I dont want to have a new Password, only the aktually Password should be Initial.

I have a Group of users (not all but sure more than 500) i want to force to alter their Password.

I try to set the "Initial" flag in the USR02 on 0,1 or 2 but that make no reason at the next log in.

Thank you and sorry for my english

Maik

Matt_Fraser · ‎11-25-2014

Ok, I guess I'm still not understanding the problem and why you can't do this with parameters.

First off, you don't need to look in USR02 to see what the date of last password change was. You can use the report RSUSR200 to do this (you can run it directly as a transaction, or from SA38, or you can call it from SUIM).

If I understand the requirement correctly, you want all of your users to change their password on or about the start of the new year, and you're giving a grace period of two weeks into January for them to get it done voluntarily, after which you want to force the change for those who haven't done it.

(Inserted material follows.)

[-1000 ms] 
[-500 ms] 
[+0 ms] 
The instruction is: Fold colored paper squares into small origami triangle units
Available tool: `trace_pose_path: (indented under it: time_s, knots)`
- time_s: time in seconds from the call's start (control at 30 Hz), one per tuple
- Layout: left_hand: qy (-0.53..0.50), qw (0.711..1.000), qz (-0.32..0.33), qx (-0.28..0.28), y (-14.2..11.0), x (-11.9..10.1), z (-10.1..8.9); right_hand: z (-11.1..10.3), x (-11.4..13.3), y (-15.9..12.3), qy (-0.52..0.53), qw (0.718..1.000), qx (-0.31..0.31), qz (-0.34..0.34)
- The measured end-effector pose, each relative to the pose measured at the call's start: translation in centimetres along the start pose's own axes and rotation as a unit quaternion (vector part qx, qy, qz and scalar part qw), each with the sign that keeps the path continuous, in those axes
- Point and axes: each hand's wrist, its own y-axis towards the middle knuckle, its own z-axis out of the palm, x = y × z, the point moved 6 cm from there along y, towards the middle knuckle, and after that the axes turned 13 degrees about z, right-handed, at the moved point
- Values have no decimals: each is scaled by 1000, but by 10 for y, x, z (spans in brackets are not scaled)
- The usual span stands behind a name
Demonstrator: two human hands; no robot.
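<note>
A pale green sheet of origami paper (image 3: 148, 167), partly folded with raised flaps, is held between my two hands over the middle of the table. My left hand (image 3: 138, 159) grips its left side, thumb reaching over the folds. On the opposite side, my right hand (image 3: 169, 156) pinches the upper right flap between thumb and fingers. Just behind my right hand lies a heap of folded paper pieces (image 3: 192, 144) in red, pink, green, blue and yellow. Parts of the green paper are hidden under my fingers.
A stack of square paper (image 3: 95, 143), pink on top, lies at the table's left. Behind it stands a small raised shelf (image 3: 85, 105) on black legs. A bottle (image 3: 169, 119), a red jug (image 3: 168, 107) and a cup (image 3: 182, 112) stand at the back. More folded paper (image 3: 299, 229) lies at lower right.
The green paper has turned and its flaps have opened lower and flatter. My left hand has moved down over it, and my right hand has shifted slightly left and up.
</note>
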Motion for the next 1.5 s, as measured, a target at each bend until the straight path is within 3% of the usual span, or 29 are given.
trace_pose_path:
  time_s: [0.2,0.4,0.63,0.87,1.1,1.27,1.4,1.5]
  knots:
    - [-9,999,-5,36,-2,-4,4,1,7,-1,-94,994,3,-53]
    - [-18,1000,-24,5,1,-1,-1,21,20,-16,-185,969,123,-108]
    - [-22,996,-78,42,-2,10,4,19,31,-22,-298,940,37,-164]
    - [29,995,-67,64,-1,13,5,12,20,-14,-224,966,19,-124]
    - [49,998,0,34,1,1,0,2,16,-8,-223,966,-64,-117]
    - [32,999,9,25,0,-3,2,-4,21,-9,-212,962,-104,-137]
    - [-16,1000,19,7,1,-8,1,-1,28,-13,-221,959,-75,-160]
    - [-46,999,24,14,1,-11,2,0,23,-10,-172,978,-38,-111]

What is the current policy? No changes required at all? For the sake of argument, I'm going to assume this is where you are today, and what you're trying to change away from. Perhaps you're also trying to enforce more complexity in the passwords, i.e. require a mix of upper- and lower-case letters, numbers, minimum length, etc, than is currently required.

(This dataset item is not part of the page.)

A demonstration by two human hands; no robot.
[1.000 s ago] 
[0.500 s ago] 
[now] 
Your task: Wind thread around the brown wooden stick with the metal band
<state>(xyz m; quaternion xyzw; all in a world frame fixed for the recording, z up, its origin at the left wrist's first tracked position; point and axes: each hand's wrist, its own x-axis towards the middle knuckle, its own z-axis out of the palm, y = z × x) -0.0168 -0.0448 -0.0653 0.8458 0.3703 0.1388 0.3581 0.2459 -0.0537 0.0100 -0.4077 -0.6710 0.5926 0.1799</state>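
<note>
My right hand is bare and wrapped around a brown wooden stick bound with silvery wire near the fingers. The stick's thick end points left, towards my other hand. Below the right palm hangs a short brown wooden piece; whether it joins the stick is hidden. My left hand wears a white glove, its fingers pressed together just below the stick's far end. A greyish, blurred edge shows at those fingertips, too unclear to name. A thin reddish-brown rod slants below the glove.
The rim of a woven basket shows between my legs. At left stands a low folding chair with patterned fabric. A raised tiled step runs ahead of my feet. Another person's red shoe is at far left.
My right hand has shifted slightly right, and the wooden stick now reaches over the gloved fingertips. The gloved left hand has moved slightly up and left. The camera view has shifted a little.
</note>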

You might have a look in RSUSR200 to get an idea of how many users have already changed their password recently, and so therefore perhaps you don't actually want to force them to change again right away.

My suggestion is to decide on the standard length of time between mandatory password changes (for instance, every 90 days or 180 days, etc), plus your complexity rules, and call that good. Chances are that if you haven't been forcing changes previously, then most of your users will be forced to change as soon as you implement the policy via parameters. Only those who have already voluntarily changed more recently than the expiration period, or whose user accounts are new, will not be forced to change, and this is a good thing, not a bad thing. It's probably what you really want.

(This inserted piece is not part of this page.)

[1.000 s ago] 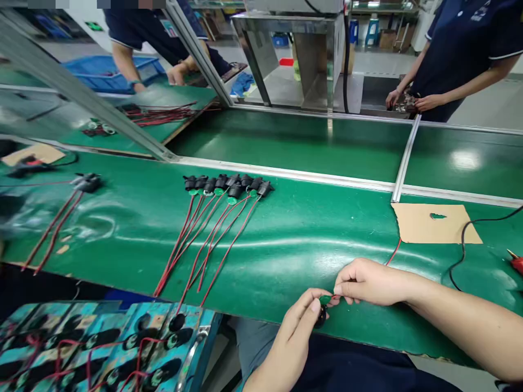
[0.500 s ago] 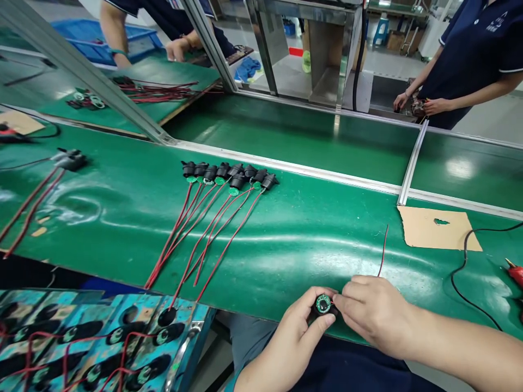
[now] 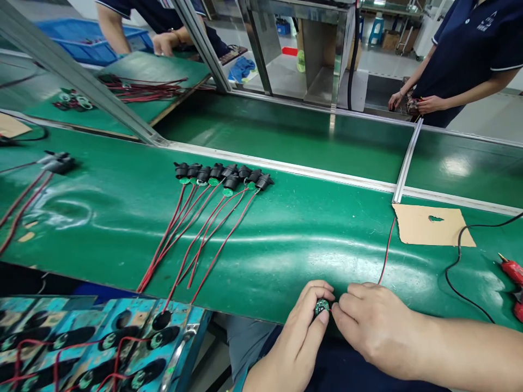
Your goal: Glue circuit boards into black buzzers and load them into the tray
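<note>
Clock positions are taken from the small round board [image 3: 321,306], with twelve pointing away from the person. The board is green, sits above the near edge of the table [image 3: 310,234], and is grasped between the left hand's [image 3: 295,336] thumb and fingers. The right hand [image 3: 368,320] is at three o'clock, fingers curled; its fingertips appear to pinch a red wire [image 3: 387,249] just beside the board. The exact contact is partly covered. A length of wire emerges from behind that hand and runs towards two o'clock, reaching the left edge of the cardboard [image 3: 420,224].

Risks, in the inspector's judgement: a sideways pull by the right hand could strain or detach the wire at the board, particularly should the far length snag on the cardboard. A loosened left grip could drop the board off the table edge. Near three o'clock lies a red-handled tool [image 3: 511,268] with a pointed metal tip; if that tip is hot, a stray forearm could be burned. The black cord [image 3: 460,246] could catch a sleeve. Between ten and eleven, black sockets [image 3: 223,175] trail closely spaced wires [image 3: 204,234], liable to tangle if dragged.
</note>
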Motion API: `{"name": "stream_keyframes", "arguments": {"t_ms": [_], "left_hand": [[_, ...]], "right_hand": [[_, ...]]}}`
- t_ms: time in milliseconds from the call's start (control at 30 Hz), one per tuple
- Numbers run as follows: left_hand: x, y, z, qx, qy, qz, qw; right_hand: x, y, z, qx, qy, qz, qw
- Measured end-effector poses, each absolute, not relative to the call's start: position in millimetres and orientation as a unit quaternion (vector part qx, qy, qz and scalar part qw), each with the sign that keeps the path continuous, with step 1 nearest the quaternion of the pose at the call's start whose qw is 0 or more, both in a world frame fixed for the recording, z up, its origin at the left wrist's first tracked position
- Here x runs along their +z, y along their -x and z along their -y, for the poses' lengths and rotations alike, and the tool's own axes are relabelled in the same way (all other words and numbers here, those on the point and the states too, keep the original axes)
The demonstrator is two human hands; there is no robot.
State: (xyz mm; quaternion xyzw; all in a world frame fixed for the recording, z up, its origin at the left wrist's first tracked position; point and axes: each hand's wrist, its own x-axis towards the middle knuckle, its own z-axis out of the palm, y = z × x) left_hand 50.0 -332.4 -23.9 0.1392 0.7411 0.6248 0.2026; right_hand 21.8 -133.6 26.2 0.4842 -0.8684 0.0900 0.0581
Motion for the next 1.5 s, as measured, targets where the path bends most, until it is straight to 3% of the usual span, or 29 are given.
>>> {"name": "stream_keyframes", "arguments": {"t_ms": [333,533,967,1167,1367,1500], "left_hand": [[-27.0,-44.9,315.7,0.62,-0.15,-0.758,0.137],[-25.4,-43.9,315.8,0.62,-0.143,-0.761,0.123],[-20.9,-37.6,311.2,0.647,-0.146,-0.733,0.149],[-23.5,-35.8,312.6,0.697,-0.122,-0.676,0.204],[-21.7,-33.4,317.3,0.731,-0.086,-0.631,0.245],[-24.1,-33.8,324.8,0.747,-0.049,-0.611,0.257]], "right_hand": [[33.5,-27.3,140.2,0.079,-0.404,0.902,0.128],[43.3,-21.9,140.0,0.091,-0.452,0.876,0.144],[41.6,-15.5,126.5,0.099,-0.53,0.834,0.122],[31.0,-24.9,124.6,0.107,-0.474,0.864,0.133],[28.4,-39.2,123.2,0.169,-0.403,0.88,0.185],[36.9,-52.1,115.7,0.289,-0.373,0.853,0.222]]}}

So, set the following parameters in your default or instance profile:

login/password_expiration_time
- Length in days before password must be changed. If you set this to 90, for instance, then everyone whose password is older than 90 days will be forced to change at their next logon.
login/password_compliance_to_current_policy
- If set to 1, will force users to change their password at the next logon, even if it hasn't expired yet, if the current password doesn't meet the complexity rules.
login/password_max_idle_productive
- This is to catch those users who don't logon very often, but do once in a long while. If a person has changed their password, but then doesn't logon for another year (as an example), then this will cause their password to become inactive, thus requiring an administrative reset to let them logon again. Set this number fairly high, definitely much longer than login/password_expiration_time, perhaps about twice as long.
login/password_max_idle_initial
- Similar to login/password_max_idle_productive, but this one catches people who have a new user account, or get their password administratively reset, but then don't login and change it even the first time. This is especially important if you tend to use the same (easily guessed) initial password for users, as you don't want user accounts sitting out there with an initial password that everyone knows. Set this number lower than login/password_expiration_time, perhaps about half the length.
login/password_downwards_compatibility
- As long as all of your systems are on NetWeaver 7.00 or higher (I think), then you should consider changing this parameter to 0 (it defaults to 1). However, it's not really the focus of this discussion.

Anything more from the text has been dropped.